Access to AIDS drugs for developing countries should be a focus of the federal election, say Canadian AIDS groups.
Richard Elliott, the executive director of the Canadian HIV/AIDS Legal Network (CHALN), says the legislation that allows Canadian generic drug manufacturers to supply cheap AIDS drugs to developing countries is ridiculously restrictive.
“We’ve heard repeatedly from developing countries that the prospect of trying to jump through all the hoops is daunting,” says Elliott. “This is not something where we can afford to have a lot of red tape when lives hang in the balance.”
Since Canada passed its current Access to Medicine legislation in 2005 there has only been one instance of a generic manufacturer actually providing drugs to a developing country. A shipment of a triple-combination AIDS drug from Apotex was scheduled to arrive in Rwanda on Sep 25.
But Elliott says that might be the only success under the legislation.
“All indications are it could be a one-hit wonder,” he says. “Apotex has expressed very real reluctance about taking further steps.”
Under the legislation a generic manufacturer — if it has reached an agreement with a recipient country — can reach an agreement with the patent-holding pharmaceutical company to manufacture and ship a generic version of the drug. The patent-holder is paid a fee. If an agreement is not reached — as happened with the Rwanda case — the generic company can apply for a “compulsory licence,” which allows manufacture without the patent-holder’s permission. The patent-holder still receives a fee.
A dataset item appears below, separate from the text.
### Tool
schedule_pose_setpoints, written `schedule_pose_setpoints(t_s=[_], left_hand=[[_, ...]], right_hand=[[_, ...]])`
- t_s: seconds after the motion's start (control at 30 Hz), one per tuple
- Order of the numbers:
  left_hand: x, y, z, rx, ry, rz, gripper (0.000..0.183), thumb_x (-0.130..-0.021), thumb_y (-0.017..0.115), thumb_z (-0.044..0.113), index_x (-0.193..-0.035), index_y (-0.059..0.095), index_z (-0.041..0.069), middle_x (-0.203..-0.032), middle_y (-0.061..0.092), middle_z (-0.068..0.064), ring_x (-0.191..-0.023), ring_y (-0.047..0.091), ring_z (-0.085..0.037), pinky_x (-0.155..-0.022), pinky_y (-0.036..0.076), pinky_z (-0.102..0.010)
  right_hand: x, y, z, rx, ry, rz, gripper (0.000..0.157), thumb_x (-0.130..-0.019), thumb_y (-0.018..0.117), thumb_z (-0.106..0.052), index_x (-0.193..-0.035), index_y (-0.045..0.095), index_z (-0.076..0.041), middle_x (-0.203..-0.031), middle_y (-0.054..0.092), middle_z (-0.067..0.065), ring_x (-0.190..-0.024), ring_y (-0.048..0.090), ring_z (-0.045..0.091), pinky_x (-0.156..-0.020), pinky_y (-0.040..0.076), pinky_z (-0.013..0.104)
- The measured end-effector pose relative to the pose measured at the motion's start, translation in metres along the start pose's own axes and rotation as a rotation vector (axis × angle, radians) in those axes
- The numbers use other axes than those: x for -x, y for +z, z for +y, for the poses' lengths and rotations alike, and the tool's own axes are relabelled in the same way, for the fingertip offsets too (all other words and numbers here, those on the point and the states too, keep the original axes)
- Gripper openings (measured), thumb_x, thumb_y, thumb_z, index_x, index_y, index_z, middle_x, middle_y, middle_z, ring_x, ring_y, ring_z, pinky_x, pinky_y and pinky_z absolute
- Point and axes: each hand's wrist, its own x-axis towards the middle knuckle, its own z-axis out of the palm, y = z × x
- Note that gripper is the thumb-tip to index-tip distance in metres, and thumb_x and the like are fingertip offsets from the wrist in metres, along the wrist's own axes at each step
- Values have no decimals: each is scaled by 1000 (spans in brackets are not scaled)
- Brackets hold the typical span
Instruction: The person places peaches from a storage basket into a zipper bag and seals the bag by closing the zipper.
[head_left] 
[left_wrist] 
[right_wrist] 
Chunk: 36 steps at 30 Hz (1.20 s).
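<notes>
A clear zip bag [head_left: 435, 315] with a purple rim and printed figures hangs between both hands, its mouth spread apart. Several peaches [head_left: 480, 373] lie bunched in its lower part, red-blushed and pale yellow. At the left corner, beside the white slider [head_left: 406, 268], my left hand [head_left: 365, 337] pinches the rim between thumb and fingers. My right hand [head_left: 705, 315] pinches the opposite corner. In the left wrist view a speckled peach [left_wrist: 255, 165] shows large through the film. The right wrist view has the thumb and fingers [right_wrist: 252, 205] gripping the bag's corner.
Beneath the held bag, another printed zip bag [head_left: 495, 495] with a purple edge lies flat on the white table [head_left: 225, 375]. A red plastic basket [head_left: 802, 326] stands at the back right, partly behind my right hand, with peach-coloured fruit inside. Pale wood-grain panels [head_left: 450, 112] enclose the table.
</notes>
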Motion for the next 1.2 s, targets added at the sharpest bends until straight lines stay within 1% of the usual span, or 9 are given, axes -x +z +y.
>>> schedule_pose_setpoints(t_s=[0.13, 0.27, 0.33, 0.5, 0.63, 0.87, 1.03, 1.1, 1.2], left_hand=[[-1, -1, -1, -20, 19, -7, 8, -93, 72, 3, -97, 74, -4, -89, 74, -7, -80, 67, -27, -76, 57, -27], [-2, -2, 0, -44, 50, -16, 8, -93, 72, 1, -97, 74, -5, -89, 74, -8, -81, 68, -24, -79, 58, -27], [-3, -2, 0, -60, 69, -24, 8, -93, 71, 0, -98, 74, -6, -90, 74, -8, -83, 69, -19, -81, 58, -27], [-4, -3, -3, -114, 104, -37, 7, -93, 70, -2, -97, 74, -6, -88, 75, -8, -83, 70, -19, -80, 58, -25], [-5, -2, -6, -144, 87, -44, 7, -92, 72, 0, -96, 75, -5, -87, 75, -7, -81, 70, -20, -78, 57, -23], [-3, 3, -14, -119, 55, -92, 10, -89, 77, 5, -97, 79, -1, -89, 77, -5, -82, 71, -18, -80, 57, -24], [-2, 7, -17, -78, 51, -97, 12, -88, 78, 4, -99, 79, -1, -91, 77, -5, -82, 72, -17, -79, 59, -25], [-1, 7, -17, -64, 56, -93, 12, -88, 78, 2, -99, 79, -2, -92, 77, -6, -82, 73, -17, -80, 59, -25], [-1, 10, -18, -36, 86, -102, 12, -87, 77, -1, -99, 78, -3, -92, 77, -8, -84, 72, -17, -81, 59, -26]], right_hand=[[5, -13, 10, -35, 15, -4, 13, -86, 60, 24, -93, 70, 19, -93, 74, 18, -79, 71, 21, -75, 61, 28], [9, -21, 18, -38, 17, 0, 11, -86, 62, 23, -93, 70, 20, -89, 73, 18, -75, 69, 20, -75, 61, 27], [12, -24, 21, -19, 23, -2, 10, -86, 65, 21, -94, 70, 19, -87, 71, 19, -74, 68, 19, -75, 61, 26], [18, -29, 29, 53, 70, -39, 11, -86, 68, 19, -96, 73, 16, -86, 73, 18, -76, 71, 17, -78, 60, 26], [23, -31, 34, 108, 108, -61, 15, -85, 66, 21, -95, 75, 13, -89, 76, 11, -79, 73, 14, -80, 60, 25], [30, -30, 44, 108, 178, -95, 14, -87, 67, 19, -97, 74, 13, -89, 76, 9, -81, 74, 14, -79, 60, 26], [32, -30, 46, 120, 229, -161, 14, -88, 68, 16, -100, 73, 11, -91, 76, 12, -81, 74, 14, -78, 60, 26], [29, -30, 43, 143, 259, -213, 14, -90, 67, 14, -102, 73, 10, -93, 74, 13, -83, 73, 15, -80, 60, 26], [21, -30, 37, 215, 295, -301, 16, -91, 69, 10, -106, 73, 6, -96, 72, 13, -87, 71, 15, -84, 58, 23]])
Under a compulsory licence the generic manufacturer must specify the number of pills that will be sent and the licence only lasts two years. Rwanda wanted to increase the number of pills from the original 15.6 million, but couldn’t.
“They need to start the process all over again if they want to add to the number of drugs,” says Elliott.
CHALN is pushing for a much more simplified process, says Elliott.
“It would make so much more sense if you gave a generic manufacturer a licence upfront that isn’t limited to a specific amount or country, as long as they pay a fee,” he says.
Elliott says the process is further complicated by the fact that after the legislation was passed it was further limited to drugs approved at the time of passage in May 2005. Any additions require cabinet approval.
“It’s big pharma and its captive governments,” he says. “We started with a flawed system using this case-by-case basis and then big pharma and those sympathetic to it in government introduced further restrictions.”
Elliott says there is a similarly flawed system in place in every country that signed on to the original World Trade Organization agreement.
Elliott says there has been some success in getting the issue on the political agenda. He points to a 2006 initiative of the Stephen Lewis Foundation which brought together Canadian and African grandmothers as something that garnered publicity.
“They did a demonstration on Parliament Hill where they had African grandmothers with them,” he says. “Canadians are wondering why this promise we made to bring cheap drugs to developing countries isn’t being fulfilled.”